We’re contemplating dissin’ a poster who is self-evidently a liar, a humbug, a hypocrite, a vagabond, a loathsome spotted reptile and a self-confessed chicken strangler. A scrounger, parasite, pervert, a worm, a self-confessed player of the pink oboe; a man (or woman) who by his (or her) own admission chews pillows! It would be hard to imagine, ladies and gentlemen, a more discredited and embittered man.
And if Peter Cook hadn’t said it first, I would have worked it out myself … eventually.
Aw, woolly – I love it when you talk dirty.
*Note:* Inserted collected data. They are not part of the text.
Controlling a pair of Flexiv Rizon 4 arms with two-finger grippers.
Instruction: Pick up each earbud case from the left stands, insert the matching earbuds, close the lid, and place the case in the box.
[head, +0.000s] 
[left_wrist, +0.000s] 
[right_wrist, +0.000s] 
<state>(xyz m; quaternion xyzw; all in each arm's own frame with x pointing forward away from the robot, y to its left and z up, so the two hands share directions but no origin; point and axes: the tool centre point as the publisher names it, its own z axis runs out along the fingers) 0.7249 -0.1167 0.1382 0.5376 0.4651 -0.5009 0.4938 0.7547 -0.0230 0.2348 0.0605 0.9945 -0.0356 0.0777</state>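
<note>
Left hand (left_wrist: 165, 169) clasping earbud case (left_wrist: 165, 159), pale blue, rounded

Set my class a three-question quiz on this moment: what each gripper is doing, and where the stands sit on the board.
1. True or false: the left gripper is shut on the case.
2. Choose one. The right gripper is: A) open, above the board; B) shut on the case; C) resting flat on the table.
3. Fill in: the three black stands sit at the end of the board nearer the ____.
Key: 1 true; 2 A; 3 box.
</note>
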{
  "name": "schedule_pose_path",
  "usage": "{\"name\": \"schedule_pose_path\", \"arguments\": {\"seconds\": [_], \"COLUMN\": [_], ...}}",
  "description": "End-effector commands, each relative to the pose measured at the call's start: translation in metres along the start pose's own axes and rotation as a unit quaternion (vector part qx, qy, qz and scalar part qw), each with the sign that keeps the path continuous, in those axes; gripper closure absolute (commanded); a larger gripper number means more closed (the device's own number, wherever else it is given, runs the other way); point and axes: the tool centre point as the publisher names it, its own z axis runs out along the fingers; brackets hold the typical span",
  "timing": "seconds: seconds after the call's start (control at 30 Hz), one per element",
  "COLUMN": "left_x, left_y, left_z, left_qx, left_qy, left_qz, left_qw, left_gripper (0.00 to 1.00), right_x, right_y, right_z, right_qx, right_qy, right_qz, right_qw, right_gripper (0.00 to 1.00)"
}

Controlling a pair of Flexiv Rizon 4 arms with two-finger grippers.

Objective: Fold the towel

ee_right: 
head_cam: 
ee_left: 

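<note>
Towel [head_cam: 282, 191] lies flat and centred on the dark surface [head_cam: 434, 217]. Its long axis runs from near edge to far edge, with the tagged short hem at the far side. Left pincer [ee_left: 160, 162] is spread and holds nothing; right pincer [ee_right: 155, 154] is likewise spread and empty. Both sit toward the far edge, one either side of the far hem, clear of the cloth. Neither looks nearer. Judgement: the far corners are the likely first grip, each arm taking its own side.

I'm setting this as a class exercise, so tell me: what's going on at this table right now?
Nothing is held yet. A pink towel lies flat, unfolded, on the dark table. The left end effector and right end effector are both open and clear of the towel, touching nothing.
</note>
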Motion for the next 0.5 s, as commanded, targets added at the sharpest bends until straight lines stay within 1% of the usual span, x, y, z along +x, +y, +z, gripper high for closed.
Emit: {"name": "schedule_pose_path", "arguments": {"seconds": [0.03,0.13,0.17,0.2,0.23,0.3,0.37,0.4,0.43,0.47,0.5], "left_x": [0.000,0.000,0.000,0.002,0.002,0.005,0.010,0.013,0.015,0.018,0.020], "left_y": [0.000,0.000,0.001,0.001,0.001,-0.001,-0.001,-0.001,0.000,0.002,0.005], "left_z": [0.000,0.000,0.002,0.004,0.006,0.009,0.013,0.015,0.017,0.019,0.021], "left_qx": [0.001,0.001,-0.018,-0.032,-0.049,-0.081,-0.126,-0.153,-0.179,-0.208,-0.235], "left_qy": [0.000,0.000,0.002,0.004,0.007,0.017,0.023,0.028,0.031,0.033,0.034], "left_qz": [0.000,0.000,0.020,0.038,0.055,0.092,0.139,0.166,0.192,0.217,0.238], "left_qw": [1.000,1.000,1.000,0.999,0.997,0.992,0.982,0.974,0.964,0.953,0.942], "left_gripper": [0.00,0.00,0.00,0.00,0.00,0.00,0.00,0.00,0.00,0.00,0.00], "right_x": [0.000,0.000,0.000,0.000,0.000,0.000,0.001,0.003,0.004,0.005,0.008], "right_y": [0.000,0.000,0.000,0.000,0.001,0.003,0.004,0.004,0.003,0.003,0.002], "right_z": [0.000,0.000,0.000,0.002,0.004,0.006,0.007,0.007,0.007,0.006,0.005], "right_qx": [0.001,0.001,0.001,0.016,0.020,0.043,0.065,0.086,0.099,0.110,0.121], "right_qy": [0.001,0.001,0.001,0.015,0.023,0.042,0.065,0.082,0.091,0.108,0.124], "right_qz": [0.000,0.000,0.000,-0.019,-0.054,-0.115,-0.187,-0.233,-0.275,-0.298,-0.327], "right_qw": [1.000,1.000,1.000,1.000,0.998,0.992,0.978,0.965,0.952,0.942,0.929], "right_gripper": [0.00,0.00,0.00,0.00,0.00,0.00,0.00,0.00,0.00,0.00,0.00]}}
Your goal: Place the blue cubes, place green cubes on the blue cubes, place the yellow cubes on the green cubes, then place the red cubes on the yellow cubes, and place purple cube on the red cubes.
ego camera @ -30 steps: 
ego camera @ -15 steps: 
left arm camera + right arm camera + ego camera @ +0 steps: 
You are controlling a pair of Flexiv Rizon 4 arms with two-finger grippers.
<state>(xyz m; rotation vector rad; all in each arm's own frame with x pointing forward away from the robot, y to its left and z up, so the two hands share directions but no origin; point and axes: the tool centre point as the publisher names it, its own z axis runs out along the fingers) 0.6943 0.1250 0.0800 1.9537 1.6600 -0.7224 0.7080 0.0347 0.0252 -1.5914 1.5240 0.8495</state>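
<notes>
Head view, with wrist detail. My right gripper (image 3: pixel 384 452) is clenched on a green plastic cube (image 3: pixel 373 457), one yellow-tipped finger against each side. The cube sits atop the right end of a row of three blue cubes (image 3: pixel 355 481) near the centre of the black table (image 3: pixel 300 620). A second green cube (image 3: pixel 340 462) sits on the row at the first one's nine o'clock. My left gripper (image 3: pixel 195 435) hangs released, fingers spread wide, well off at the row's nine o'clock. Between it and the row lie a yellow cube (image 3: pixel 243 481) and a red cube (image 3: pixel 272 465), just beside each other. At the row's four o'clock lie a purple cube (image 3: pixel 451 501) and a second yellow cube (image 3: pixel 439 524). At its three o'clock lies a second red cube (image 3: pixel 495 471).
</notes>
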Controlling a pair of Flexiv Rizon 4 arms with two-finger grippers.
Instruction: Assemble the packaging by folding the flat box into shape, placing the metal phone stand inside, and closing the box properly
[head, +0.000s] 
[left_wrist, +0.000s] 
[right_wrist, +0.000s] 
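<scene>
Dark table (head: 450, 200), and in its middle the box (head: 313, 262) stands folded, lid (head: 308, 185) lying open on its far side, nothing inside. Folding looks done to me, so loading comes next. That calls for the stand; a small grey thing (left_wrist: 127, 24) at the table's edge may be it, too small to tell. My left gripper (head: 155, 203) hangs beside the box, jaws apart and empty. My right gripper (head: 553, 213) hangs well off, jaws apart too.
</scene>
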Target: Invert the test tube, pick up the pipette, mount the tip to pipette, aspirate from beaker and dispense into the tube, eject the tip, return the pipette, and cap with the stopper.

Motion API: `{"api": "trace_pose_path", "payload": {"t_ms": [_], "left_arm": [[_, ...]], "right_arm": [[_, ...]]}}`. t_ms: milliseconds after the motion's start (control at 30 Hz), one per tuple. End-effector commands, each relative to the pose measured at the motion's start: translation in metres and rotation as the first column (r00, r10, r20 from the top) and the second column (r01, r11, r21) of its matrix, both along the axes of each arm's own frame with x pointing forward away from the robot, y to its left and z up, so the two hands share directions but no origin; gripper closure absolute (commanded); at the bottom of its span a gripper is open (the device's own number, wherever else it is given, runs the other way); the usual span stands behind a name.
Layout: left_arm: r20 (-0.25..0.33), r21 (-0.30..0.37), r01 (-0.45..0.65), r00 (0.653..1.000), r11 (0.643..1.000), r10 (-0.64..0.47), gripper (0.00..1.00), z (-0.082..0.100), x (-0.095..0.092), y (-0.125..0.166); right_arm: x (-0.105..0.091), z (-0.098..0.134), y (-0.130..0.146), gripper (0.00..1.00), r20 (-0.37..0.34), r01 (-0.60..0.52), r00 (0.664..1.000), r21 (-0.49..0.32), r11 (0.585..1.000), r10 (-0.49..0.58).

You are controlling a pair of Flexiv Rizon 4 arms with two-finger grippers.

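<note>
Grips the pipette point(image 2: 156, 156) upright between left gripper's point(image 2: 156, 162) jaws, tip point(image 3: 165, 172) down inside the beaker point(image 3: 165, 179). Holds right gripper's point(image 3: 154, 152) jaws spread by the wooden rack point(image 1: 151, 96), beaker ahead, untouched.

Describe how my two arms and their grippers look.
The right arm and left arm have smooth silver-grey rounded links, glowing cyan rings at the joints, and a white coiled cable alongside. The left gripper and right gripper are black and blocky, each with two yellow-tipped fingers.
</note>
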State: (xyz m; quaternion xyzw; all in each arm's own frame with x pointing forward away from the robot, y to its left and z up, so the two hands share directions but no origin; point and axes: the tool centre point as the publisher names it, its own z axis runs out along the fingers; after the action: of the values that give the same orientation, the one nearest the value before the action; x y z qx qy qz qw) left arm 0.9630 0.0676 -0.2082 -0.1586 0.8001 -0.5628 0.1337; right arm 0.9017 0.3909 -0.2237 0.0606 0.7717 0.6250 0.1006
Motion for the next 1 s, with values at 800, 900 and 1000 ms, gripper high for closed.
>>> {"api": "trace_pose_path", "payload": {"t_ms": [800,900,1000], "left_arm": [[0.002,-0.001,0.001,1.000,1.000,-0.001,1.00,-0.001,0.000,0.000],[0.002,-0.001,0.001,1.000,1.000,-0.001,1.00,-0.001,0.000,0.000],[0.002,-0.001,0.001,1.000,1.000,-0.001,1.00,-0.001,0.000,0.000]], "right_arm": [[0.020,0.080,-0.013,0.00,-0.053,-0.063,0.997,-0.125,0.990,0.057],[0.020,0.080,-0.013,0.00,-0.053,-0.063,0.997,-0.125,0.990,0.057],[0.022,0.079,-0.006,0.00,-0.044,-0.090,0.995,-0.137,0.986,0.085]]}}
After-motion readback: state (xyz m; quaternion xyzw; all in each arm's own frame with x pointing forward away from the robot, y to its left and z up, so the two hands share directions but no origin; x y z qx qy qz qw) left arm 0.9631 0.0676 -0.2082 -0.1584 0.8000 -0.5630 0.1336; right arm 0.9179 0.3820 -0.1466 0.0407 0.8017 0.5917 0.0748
Fuck that – I loves me some gyros. Bring on the Greeks!**
You’re cuckoo. Scylla’s post was a nice general guide on how to get down in the trenches and wrassle with your opponents. Any weapon in the hands of a dolt can be used for self-destruction. However, applied properly those prongs carry within them the keys to Pit survival. If I ever get Pitted (hello? helllloooo???), this guide will ensure that my enemies are vanquished and that my allies are also vanquished, but less so.
Of course, I’m pretty sure you only disagreed with me because I fucked your girlfriend. That’s it, isn’t it?
This Pitting brings to mind the old joke:
“I went to the fights the other night, and a hockey game broke out.”